▶ _HOW TO COMPLETE THIS TASK_:
Look below for the line with "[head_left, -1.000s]" and the line with "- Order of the". Copy exactly those two lines and every line between, but not the pictures.

▶ _SUPPLIED MATERIAL_:
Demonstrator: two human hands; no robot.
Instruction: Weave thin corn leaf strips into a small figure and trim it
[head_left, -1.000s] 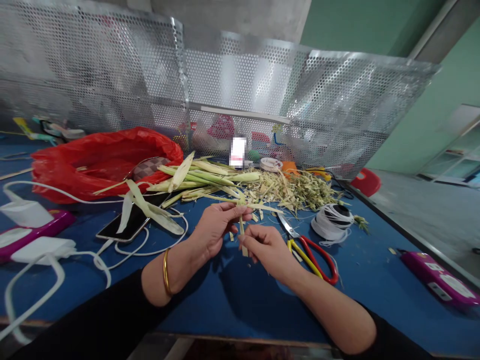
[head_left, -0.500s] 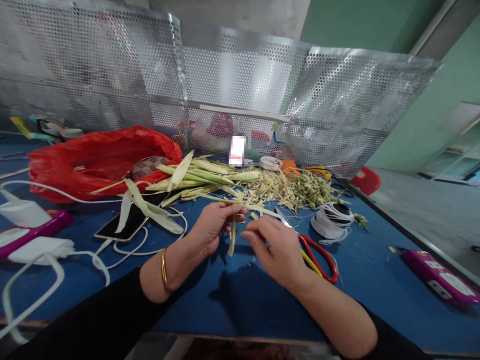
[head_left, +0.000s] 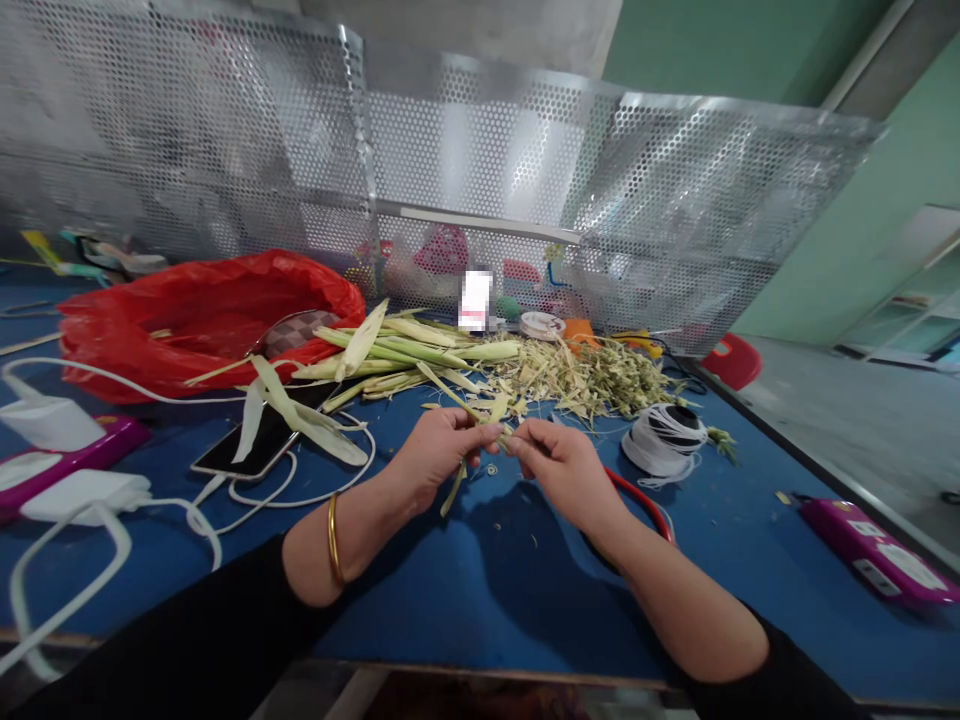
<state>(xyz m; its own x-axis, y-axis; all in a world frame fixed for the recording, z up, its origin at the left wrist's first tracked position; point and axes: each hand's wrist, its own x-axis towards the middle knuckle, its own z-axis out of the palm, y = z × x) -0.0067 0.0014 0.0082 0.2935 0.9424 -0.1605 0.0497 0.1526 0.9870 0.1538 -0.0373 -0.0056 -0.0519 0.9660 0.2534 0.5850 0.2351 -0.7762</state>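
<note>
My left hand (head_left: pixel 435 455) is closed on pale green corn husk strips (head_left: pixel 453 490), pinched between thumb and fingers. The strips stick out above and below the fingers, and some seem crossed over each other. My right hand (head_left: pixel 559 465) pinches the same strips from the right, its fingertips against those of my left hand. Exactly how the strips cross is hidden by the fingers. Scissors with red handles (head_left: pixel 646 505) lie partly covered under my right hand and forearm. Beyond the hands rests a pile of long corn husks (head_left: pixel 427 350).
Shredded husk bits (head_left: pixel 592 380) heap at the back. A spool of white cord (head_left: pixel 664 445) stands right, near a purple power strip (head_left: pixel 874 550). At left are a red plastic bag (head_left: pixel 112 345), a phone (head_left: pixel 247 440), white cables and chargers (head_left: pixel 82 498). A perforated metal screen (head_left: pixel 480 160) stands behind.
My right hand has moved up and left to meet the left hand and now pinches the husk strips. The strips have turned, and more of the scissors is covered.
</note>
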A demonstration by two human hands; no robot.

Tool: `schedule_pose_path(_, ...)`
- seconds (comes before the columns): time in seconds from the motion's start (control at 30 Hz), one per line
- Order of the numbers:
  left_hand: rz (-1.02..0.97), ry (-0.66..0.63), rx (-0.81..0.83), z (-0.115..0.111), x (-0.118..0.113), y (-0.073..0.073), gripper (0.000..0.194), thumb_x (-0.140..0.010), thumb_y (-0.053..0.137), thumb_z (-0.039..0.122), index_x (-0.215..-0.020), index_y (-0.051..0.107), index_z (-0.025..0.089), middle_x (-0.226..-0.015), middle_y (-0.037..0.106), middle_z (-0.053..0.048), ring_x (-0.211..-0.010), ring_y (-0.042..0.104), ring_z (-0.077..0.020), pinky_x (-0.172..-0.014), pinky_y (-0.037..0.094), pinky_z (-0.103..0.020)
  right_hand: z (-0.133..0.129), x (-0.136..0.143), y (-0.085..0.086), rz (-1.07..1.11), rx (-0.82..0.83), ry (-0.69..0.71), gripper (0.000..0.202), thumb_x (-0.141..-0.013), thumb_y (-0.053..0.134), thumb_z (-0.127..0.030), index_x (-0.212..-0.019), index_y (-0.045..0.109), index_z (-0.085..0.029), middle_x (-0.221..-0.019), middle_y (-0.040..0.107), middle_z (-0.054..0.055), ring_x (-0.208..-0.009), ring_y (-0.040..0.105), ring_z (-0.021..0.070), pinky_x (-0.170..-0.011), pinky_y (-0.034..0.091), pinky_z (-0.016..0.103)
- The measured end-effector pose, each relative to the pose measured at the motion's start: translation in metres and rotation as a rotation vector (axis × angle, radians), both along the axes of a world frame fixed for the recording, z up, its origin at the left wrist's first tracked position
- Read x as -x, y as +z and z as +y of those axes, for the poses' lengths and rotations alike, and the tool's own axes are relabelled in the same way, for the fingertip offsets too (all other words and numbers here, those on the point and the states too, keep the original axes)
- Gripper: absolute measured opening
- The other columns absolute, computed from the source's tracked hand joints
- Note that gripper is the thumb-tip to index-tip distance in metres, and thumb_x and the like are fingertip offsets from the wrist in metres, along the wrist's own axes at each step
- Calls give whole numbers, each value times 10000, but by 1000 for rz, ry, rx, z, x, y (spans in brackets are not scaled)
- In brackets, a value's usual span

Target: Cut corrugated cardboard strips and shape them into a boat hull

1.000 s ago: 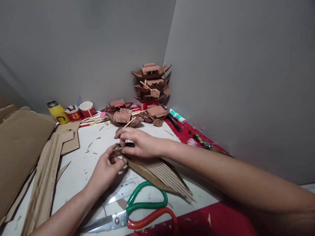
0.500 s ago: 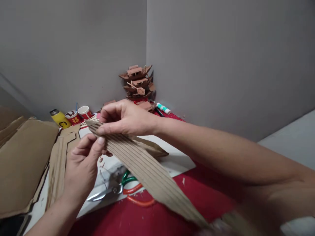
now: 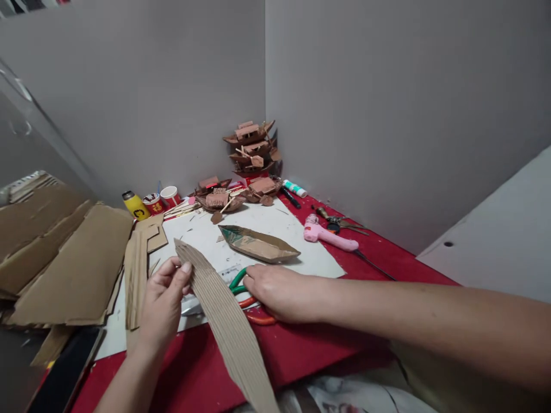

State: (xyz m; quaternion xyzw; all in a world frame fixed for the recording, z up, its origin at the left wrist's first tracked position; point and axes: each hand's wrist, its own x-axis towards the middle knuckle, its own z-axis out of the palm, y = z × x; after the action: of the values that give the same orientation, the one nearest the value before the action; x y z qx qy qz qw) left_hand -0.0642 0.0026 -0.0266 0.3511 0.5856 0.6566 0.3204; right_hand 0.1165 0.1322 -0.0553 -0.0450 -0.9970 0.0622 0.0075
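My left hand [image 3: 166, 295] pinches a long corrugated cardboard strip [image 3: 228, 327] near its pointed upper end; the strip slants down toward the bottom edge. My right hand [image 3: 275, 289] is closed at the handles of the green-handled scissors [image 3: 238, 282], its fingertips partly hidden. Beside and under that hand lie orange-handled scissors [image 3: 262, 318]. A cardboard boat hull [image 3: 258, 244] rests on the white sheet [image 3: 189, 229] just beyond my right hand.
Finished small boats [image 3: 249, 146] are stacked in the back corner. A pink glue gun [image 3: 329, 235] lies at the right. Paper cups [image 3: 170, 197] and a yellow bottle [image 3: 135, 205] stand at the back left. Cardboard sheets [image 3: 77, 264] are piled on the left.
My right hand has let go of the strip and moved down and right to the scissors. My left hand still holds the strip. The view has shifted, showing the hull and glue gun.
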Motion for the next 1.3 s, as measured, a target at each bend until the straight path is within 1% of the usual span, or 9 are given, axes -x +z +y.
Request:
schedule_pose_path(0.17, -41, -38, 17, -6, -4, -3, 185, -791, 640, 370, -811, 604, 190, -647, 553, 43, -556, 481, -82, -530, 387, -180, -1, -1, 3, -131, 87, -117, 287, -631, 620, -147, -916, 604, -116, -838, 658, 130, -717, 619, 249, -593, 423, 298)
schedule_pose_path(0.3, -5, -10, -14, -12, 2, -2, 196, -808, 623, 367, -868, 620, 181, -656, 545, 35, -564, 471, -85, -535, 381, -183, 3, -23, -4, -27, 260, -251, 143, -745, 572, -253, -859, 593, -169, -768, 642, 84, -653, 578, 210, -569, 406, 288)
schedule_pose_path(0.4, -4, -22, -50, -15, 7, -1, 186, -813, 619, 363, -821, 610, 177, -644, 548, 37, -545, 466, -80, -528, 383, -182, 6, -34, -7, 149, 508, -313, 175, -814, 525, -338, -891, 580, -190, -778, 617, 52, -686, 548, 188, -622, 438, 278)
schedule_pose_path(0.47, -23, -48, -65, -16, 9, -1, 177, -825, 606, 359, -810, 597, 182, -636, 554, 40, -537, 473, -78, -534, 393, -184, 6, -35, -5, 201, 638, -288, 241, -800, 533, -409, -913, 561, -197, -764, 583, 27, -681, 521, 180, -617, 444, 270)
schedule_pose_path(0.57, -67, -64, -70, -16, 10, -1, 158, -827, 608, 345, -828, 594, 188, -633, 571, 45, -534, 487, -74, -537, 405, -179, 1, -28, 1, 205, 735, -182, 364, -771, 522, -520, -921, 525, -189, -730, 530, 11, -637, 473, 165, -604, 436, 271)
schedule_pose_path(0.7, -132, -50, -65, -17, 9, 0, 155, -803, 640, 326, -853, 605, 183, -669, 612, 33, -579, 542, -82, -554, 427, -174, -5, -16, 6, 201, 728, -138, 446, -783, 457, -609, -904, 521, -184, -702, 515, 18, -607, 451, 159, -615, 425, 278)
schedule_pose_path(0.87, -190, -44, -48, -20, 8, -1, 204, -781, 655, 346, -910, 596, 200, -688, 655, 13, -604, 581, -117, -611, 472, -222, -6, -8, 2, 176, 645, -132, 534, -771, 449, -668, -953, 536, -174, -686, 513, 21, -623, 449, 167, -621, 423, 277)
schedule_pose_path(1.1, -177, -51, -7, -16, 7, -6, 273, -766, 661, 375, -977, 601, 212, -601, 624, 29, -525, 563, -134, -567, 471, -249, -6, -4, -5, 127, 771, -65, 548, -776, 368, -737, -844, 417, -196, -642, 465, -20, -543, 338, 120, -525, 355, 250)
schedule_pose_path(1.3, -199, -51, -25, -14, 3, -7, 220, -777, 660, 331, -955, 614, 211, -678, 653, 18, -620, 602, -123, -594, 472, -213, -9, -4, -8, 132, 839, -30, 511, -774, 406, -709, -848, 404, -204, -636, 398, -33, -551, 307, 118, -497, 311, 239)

▶ _RESULT OF THE EXERCISE_:
[head_left, -1.000s] 
[head_left, -0.500s] 
[head_left, +0.000s] 
<state>(xyz m; its own x-axis, y-axis; all in a world frame fixed for the recording, z up, its origin at the left wrist's first tracked position; point and axes: each hand's wrist, its own x-axis towards the middle knuckle, its own z-axis out of the palm, y = z × x) -0.0067 0.0014 0.0082 0.2935 0.9424 -0.1605 0.0497 0.1526 0.9870 0.1538 -0.0373 -0.0056 -0.0519 0.9660 0.2534 0.5850 0.2351 -0.7762</state>
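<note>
My left hand (head_left: pixel 435 455) is closed on pale green corn husk strips (head_left: pixel 453 490), pinched between thumb and fingers. The strips stick out above and below the fingers, and some seem crossed over each other. My right hand (head_left: pixel 559 465) pinches the same strips from the right, its fingertips against those of my left hand. Exactly how the strips cross is hidden by the fingers. Scissors with red handles (head_left: pixel 646 505) lie partly covered under my right hand and forearm. Beyond the hands rests a pile of long corn husks (head_left: pixel 427 350).
Shredded husk bits (head_left: pixel 592 380) heap at the back. A spool of white cord (head_left: pixel 664 445) stands right, near a purple power strip (head_left: pixel 874 550). At left are a red plastic bag (head_left: pixel 112 345), a phone (head_left: pixel 247 440), white cables and chargers (head_left: pixel 82 498). A perforated metal screen (head_left: pixel 480 160) stands behind.
My right hand has moved up and left to meet the left hand and now pinches the husk strips. The strips have turned, and more of the scissors is covered.
</note>
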A demonstration by two human hands; no robot.

Tool: `schedule_pose_path(_, ...)`
- seconds (comes before the columns): time in seconds from the motion's start (control at 30 Hz), one per line
- Order of the numbers:

No further output is expected for this exercise.